Per un’identificazione tecnica precisa, sono fortemente consigliati strumenti specializzati come CrystalDiskInfo, HD Tune o utility ufficiali fornite direttamente dai produttori (come Samsung Magician, Kingston SSD Manager o WD Dashboard).

Inoltre, i sistemi operativi moderni dispongono di strumenti integrati per la verifica dell’integrità, come CHKDSK su Windows o fsck su Linux.

  • Su Windows, puoi eseguire un test rapido utilizzando il comando chkdsk /f /r nel Prompt dei comandi.
  • Su Linux, comandi come fsck aiutano a identificare e correggere i settori danneggiati.

Questi test permettono di identificare precocemente problemi di archiviazione, rendendo possibili azioni preventive.

Come correggere i bad block?

La correzione dei bad block dipende direttamente dalla loro natura:

Per i bad block fisici:

Purtroppo, i bad block fisici non possono essere corretti, ma solo isolati. Il controller dell’SSD identifica automaticamente questi settori e li contrassegna come inutilizzabili, evitando che vengano utilizzati per future operazioni di scrittura.

Per i bad block logici:

Possono essere risolti o contrassegnati come inutilizzabili tramite strumenti del sistema operativo, come il comando chkdsk su Windows, che tenta di riallocare automaticamente i dati su settori sani.

Tuttavia, nei casi critici, è fortemente consigliato rivolgersi a servizi specializzati nel recupero dati, come quelli offerti da Digital Recovery.
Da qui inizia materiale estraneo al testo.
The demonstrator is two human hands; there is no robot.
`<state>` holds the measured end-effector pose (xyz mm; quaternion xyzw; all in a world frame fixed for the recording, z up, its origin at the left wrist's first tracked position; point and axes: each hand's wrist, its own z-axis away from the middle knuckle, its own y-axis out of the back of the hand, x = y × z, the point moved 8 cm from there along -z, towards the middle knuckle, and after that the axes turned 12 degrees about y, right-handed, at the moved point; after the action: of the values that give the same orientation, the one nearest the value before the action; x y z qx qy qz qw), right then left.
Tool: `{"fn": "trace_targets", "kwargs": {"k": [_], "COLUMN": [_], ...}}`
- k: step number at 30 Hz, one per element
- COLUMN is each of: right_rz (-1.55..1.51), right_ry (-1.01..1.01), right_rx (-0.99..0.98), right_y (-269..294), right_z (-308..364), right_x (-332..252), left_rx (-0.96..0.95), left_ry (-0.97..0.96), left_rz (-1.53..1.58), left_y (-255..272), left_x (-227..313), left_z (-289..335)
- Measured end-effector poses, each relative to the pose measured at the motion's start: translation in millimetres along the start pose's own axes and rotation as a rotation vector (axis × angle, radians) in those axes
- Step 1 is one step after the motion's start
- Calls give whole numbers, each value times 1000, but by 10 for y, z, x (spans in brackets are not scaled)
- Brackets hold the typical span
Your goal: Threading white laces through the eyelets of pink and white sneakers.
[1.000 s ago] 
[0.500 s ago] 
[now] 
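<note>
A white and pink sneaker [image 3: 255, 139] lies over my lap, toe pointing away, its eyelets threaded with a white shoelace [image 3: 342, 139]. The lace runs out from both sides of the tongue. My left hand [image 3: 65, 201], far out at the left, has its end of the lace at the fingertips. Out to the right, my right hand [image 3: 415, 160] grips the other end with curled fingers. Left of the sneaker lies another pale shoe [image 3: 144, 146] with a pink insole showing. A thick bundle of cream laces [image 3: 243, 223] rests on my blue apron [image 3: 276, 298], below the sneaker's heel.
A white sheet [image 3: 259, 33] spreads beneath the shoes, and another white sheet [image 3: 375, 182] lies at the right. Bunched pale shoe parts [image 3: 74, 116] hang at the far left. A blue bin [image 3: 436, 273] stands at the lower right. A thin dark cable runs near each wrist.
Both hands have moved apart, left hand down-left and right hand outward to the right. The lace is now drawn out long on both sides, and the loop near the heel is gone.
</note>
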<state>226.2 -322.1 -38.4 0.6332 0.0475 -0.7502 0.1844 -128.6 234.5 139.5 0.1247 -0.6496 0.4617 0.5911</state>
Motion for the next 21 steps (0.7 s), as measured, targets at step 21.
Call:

Prima si interviene con le misure correttive, maggiori sono le probabilità di preservare o recuperare con successo i dati importanti.

Come evitare i bad block negli SSD aziendali?

Per evitare la comparsa di bad block negli SSD, ci sono pratiche fondamentali che le aziende dovrebbero adottare:

  • Eseguire backup frequenti e ridondanti dei dati;
  • Implementare un monitoraggio continuo dello stato degli SSD tramite strumenti di diagnostica;
  • Evitare interruzioni improvvise di corrente utilizzando sistemi di alimentazione ininterrotta (UPS);
  • Effettuare regolarmente manutenzioni preventive.

Queste misure garantiscono una maggiore sicurezza e riducono al minimo il rischio di perdita di dati in caso di guasti imprevisti.

Perché è importante agire rapidamente in presenza di bad block?

Ignorare i primi segnali può portare alla perdita di dati critici e all’interruzione delle operazioni. In settori sensibili come quello finanziario, sanitario o manifatturiero, la perdita di dati può avere conseguenze disastrose.

Le aziende che dipendono direttamente dai propri sistemi per mantenere attive le operazioni devono prestare particolare attenzione ai primi segnali di malfunzionamento. Al minimo segnale di problema, è consigliabile rivolgersi a un’assistenza specializzata per evitare che la situazione peggiori.

Recupero professionale di SSD con bad block

Digital Recovery è specializzata nel recupero dati, dispone di tecnologia avanzata e di un team tecnico altamente qualificato in grado di gestire problemi complessi, inclusi i bad block fisici negli SSD.

L’azienda effettua diagnosi dettagliate, identificando rapidamente il livello di danneggiamento e definendo la migliore strategia di recupero. Inoltre, utilizza tecnologie avanzate che aumentano significativamente le probabilità di recuperare dati critici anche nei casi più complessi.

Conclusione

I problemi con i bad block negli SSD sono comuni e possono avere gravi conseguenze per le aziende, soprattutto per quelle fortemente dipendenti dai dati digitali. Per questo motivo, è fondamentale investire in prevenzione, monitoraggio continuo e recupero rapido.

Identificando rapidamente problemi come rallentamenti, blocchi di sistema o file corrotti, la tua azienda può agire tempestivamente, riducendo drasticamente le perdite. Non aspettare che il danno diventi irreversibile: agire rapidamente può essere decisivo per salvare i tuoi dati ed evitare danni maggiori.